According to King, the almost two-year-old program is rapidly collecting large sets of samples that will be used to create an invaluable resource for studies of complex biological communities. His lab has been re-analyzing data other researchers have collected on aquatic samples similar to what Maine-eDNA aims to capture. By analyzing these metagenomics data sets, King and his team will develop models that can act as an efficient training set and comparison for the program.
“Stampede2 has really worked well for us because of TACC’s support of Docker containers. Without containers, it’s difficult to install and use the analysis software on a Linux cluster,” King explains. “Installing analysis software, like QIIME2, is not like installing Word on your laptop with one installation file. Instead, it’s like a house of cards with all of these dependencies that you need to be aware of, not to mention the architecture of the Linux cluster.”
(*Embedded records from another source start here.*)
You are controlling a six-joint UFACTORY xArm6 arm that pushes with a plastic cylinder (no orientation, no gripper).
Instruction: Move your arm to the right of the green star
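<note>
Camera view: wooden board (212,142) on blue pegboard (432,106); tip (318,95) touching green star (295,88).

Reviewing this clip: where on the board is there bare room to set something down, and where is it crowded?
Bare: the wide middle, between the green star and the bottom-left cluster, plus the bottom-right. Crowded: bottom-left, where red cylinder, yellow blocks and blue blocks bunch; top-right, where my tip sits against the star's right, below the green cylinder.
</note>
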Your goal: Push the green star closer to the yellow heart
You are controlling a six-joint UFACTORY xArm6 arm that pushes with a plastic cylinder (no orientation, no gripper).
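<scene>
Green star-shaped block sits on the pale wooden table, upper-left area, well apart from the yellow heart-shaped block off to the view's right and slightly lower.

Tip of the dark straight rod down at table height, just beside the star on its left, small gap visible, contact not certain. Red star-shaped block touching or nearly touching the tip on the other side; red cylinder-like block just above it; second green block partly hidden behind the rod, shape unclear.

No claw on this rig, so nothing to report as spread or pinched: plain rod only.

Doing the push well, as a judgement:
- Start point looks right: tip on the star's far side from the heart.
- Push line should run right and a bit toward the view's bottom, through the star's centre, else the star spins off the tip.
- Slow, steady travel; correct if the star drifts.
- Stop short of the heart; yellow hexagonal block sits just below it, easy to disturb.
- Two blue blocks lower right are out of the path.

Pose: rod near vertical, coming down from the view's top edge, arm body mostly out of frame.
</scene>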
King’s lab also uses Stampede2 to study patterns of gene expression by analyzing high-throughput RNA sequence data sets. His Lab’s ongoing studies seek to understand how non-coding RNA, including microRNAs and long non-coding RNAs, regulate the function of the innate immune system. A major focus is on the role neutrophils have in the hyper inflammatory response to Influenza A virus infection using a zebrafish model developed at the University of Maine.
“Current versions of many of the commonly used high-throughput sequencing analysis tools are already installed on Stampede2,” King describes. “If a tool is not already installed, ARC and TACC are there to help”.
“Run times have been very short. The TACC help desk has been very responsive and helpful, and the extensive Stampede2 user guide is a great resource,” King says. “Overall, our experience with ARC and TACC has been great.”